この記事では、そんなLED照明選びの基準の一つとなる「発光効率」について解説していきます。
発光効率とは何か?
まずは一番の違いとして、どのような目的で光を演出するかという点です。
従来、白熱電球の明るさを示す基準としては「ワット(W)数」が使われてきました。これは「消費電力量」を表すもので、ワット数が大きいほど、その電球が明るいとされてきました。
ところが、LED照明の場合、白熱電球よりも圧倒的に少ない電力量で明るさを出すことができるため、ワット数を明るさの基準とすることができなくなってしまいました。そこで出てきたのが全光束「ルーメン(lm)」という基準です。ルーメンは電力量とは関係なく、照明器具が発する光の量を示すものです。そのため単純に、光の量が多い=ルーメンが高い=明るい照明器具ということになります。
そしてもう一つ、LED照明選びのポイントとなる基準が「発光効率」です。これは1Wの電力でどれだけの光量を発生させられるかを表す値で、電球のルーメンを消費電力(ワット)で割ることで計算でき、「lm/W」という単位で表されます。
発光効率と消費電力の関係性
なぜLED照明を選ぶ際に、発光効率が重要となるのでしょうか。たとえば、同じ600ルーメン(lm)のLED電球で、発光効率が80lm/Wの電球と100lm/Wの電球があったとします。80lm/Wの電球は、80ルーメンの明るさを出すのに、1ワットの電力を必要とします。一方、100lm/Wの電球は、1ワットの電力で100ルーメンの明るさを出すことができます。同じ電力量でも、より明るくできるということから、発光効率(lm/W)は数字が高いほど効率が良くなります。つまり、数字が高いほど、その電球の省エネ性が高いということです。
LED電球が白熱電球に比べて有利な点のひとつに、この省エネ性がありますので、発光効率はLED選びの際に重要な指標となっているのです。ただし、高効率だから良い、と一概にはいえないのがLEDの難しいところです。たとえば、発光効率が高くない製品の中にも、照らされるものがきれいに見える効果のあるものなど、プラスαの機能を付加した製品もあります。
発光効率と演色性の関係
もう一つ、発光効率が照明に与える影響があります。それは「演色性」です。あまり聞きなれない言葉かもしれませんが、これは物体が光に照らされたときに、どれくらい自然光に近い色味になっているかを示す指標です。この演色性が高いほど自然光に近く、人間の目にも違和感のない照明であるということになります。演色評価数Raという数値で表され、最高でRa=100となります。

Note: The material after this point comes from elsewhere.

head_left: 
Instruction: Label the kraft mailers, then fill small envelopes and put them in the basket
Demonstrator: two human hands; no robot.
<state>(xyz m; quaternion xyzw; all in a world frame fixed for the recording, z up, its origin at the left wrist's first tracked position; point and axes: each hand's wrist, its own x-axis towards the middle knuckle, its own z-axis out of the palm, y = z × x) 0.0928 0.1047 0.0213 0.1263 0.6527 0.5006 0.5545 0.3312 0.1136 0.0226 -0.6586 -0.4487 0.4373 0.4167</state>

実は、前述した発光効率は演色性と反比例する関係にあります。つまり、省エネ性を求めて発光効率を上げるほど、それに照らされた物体は自然光に照らされた状態からは離れてしまい、人間の目に違和感を与えやすいものになるということです。そのため、LED商品は一般的に「発光効率を重視した省エネ製品」と、「自然光に近い光を発する製品」という2つのタイプに分かれています。これも「どちらかが良い」ということではなく、使う場所に合わせて適したものを選ぶことが重要です。
弊社の製品は、例えばプロテープライトであればLEDはRa80以上のものを採用しています。これは間接照明用途として必要十分な演色性を兼ね備えたタイプです。Ra80もあれば、十分に棚下照明としても利用できますが、照らす対象物(例えば赤味のあるものなど、LEDが不得意とする色のもの)によってはより高演色のものを使用されるほうが良いこともあります。
LED電球と他の照明との比較
最後に、「LED電球」を「従来光源を用いた電球」と比べた際のメリットについて、紹介していきます。先にも述べたとおり、「発光効率が良い」=「同じ明るさでも消費電力が少ない」となりますので、電気代に差が出てきます。LED電球の消費電力は白熱電球の約1/5程度で、電球型蛍光灯の約2/3程度とされています。すなわち、今のところ照明をすべて電球型蛍光灯でまかなっていて、LEDに置き換えたとした場合、照明の電気代が約2/3になるということになります。発光効率のよいLED電球を選択しない手はありません。
なお、自動車のヘッドランプなどに採用されるハロゲンやHIDと比べても、消費電力や寿命の長さなどの点から、LEDが有利です。